Enfin, il y a les déplacés politiques, les réfugiés qui fuient la guerre, celles et ceux qui sont menacés de mort dans leur propre pays pour des raisons religieuses, ethniques, politiques… voire les trois à la fois ! Notre monde est complexe et tourmenté, et l’instabilité ou la guerre aux portes de notre « vieux continent » nous impacte très directement. Il faut avoir en souvenir que l’Occident paye aussi ses inconséquences du passé (intervention américaine en Irak et déstabilisation de la Lybie), qui ont ouvert un boulevard aux extrémistes.
Je vais être clair et sans ambiguïté, la France a toujours été, depuis les Lumières, une terre d’asile, et selon moi elle doit, plus que jamais, le rester. Cette tradition d’accueil des réfugiés républicains espagnols aux dissidents soviétiques, en passant par les démocrates intellectuels ou écrivains, sans parler, parce que c’est de nature différente, des rapatriés d’Afrique du Nord même si elle n’a pas toujours été exemplaire loin de là (pour les harkis notamment), elle nous honore.
Il faut réformer le droit d’asile pour un traitement plus rapide et efficace des demandes mais il ne faut surtout pas l’abandonner. Oui, nous devons faire preuve de plus d’humanité et de solidarité, notamment vis-à-vis de ceux qui fuient l’avancée de Daech en Irak et en Syrie. Mardi 15 septembre, je rappelais qu’en proportion, si nous avions le même nombre de réfugiés que le Liban, par exemple, cela ferait plus de quinze millions de personnes à accueillir en France, rendant les polémiques autour des 24 000 d’autant plus dérisoires.
Au-delà des sentiments racistes et simplistes que certains flattent grossièrement et qui, du reste, ont pour conséquence, in fine, de stigmatiser celui qui est « différent » même s’il est français de souche depuis très longtemps (la Martinique a été française bien avant Nice) ou parce qu’ils le sont ou le resteront (émigrés de deuxième ou troisième génération). Ce qui me navre, c’est l’image renvoyée de notre pays. J’ai été consterné de voir que, quand on interroge les réfugiés venant d’Irak et surtout de Syrie (pays partiellement francophone, anciens protectorats français !), 99% disent vouloir aller en Allemagne ou en Angleterre plutôt qu’en France.

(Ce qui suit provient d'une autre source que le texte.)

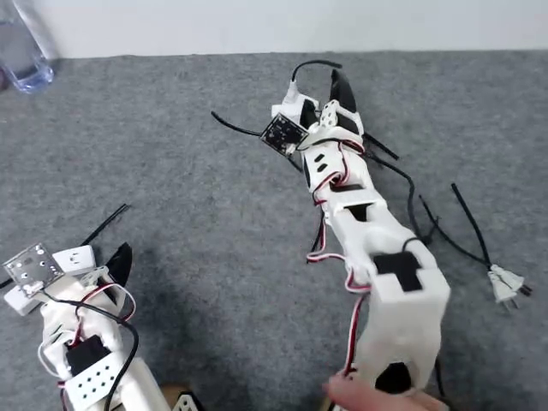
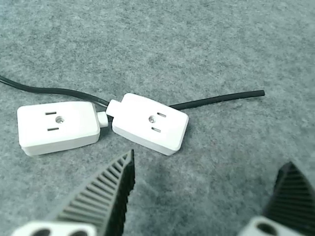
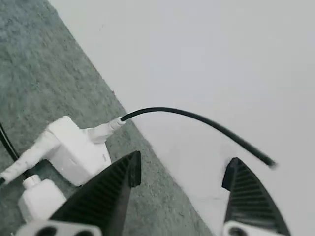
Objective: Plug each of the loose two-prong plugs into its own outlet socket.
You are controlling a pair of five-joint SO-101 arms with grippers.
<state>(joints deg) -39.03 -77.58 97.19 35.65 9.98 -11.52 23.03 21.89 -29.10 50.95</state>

Notre pays ne ferait plus rêver ! Je trouve franchement cela assez triste et, à celles et ceux qui veulent une France repliée, renfermée, isolée, je devrais même dire triste et rabougrie, et bien moi je l’aime quand elle est ouverte, dynamique, gagnante, quand elle est belle et donne envie. Il nous appartient d’agir pour cela comme il nous appartient de reconstruire l’Europe car nous voyons, avec cette crise, que c’est à cette seule condition et à cette échelle européenne que nous trouverons des solutions.